Sebuah Desa Bernama Bantayan

Muhammad Nasir

Wed, 14 June 2006

Sebuah desa pantai rata oleh tsunami. Lokasinya tak layak huni lagi. Warga akan dipindahkan ke desa lain. Tak cuma nama desa terancam hilang, perangkat pemerintahan desa sampai dana ratusan juta bakal lenyap.

ASWADI tak lagi trauma. Ia pulang ke Bantayan pada Desember tahun lalu. Bantayan adalah sebuah desa yang terletak 60 kilometer di timur Lhokseumawe, Aceh Utara. Desa ini percis di tebing pantai.
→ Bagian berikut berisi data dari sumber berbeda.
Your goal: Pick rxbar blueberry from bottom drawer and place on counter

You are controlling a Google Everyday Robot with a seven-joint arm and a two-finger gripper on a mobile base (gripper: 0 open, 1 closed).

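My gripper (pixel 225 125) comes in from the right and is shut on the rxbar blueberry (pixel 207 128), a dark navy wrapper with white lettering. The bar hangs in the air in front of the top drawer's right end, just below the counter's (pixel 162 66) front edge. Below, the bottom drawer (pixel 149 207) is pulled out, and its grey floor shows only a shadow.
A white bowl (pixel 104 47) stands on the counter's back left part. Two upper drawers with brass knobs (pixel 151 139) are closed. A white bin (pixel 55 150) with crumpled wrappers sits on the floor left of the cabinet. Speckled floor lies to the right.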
Membujur dari timur ke barat. Panjang desa sekitar tiga kilometer, lebarnya 150 meter.

Setelah tsunami menggulung Bantayan di akhir 2004, Aswadi dan 160 warga desa itu sempat mengungsi ke desa lain. Mereka tinggal di tenda-tenda. Kini Aswadi bersama istri dan tujuh anaknya menempati sebuah rumah pemberian Lions Club, sebuah lembaga bantuan yang berpusat di Amerika Serikat. Lions Club membangun 38 rumah darurat untuk warga Bantayan.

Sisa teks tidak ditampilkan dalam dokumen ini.